How to Run Tests at Scale with RSpec and Packwerk?

This message was imported from the Ruby/Rails Modularity Slack server. Find more info in the import thread.

Message originally sent by slack user U70VT3MWTF5

Has there been a discussion on how to run tests at scale?

• We are currently using rspec, which unfortunately does not have parallel support (https://github.com/rspec/rspec-rails/issues/2104), we tried parallel_tests and turbo_tests but none of them worked for us.
• For each change we run all the tests.
I imagine with packwerk one could run only the tests of the packs that are dependants of the modified files. Has anyone experimented with something like this? If not we would be willing to collaborate.

We should probably have a conversation in <#C02TLU33RNW|packwerk>

Message originally sent by slack user U78DAHFQKN2

For the brute force approach, have you checked out Knapsack Pro? I use it and I’ve worked with others who use it too.

Message originally sent by slack user U70VT3MWTF5

We are currently using the parallelization option of Circle CI which splits the tests according to their durations. See https://circleci.com/docs/parallelism-faster-jobs#test-splitting-to-speed-up-pipelines

Message originally sent by slack user U78DAHFQKN2

I’ve written a library that records the dependency source files of each test that runs, and then on subsequent change sets it can compute which tests need to be re-run for that change set. Let me know if you want to discuss it further.

Message originally sent by slack user U78DAHFQKN2

It can also be used in local development to run test cases incrementally as you code and change files.

Message originally sent by slack user U78HE411QT1

Huge fan of Knapsack Pro and the support is amazing. We run it on Github Actions and it’s dramatically improved the developer experience.
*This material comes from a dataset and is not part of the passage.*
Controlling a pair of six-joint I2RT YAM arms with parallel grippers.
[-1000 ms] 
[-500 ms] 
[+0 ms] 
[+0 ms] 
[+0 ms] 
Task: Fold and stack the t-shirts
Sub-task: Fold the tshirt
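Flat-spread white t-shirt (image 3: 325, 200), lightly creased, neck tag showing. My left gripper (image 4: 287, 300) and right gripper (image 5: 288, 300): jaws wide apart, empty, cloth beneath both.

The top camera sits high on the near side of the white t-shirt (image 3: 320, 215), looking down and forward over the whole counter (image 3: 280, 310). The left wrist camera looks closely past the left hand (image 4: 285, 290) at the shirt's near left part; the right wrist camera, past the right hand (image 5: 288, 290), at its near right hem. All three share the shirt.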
That said, we’ve basically given up trying to run the who test suite locally.

Message originally sent by slack user U78DAHFQKN2

Interesting, that seems to be kind of a common problem. <@U78HE411QT1> are you interested in exploring how AppMap can analyze the dependencies so you can run just a specific subset of tests for a change set? Here’s a video of how it works locally - https://www.loom.com/share/741ffb521901417580735b8c6b3e59c9 - the same strategy can be applied when running in CI, but not using Guard, obviously. In CI, the technique is to look at the files that have changed between the PR branch and the main, AppMap computes the test files that are out of date, and then you add in any new tests on that branch, and run those.

For development, as you can see from the video it’s working fine today. For CI, we are interested in working with some people to help refine the details of how to do it optimally. Please let me know if you’d like to discuss further!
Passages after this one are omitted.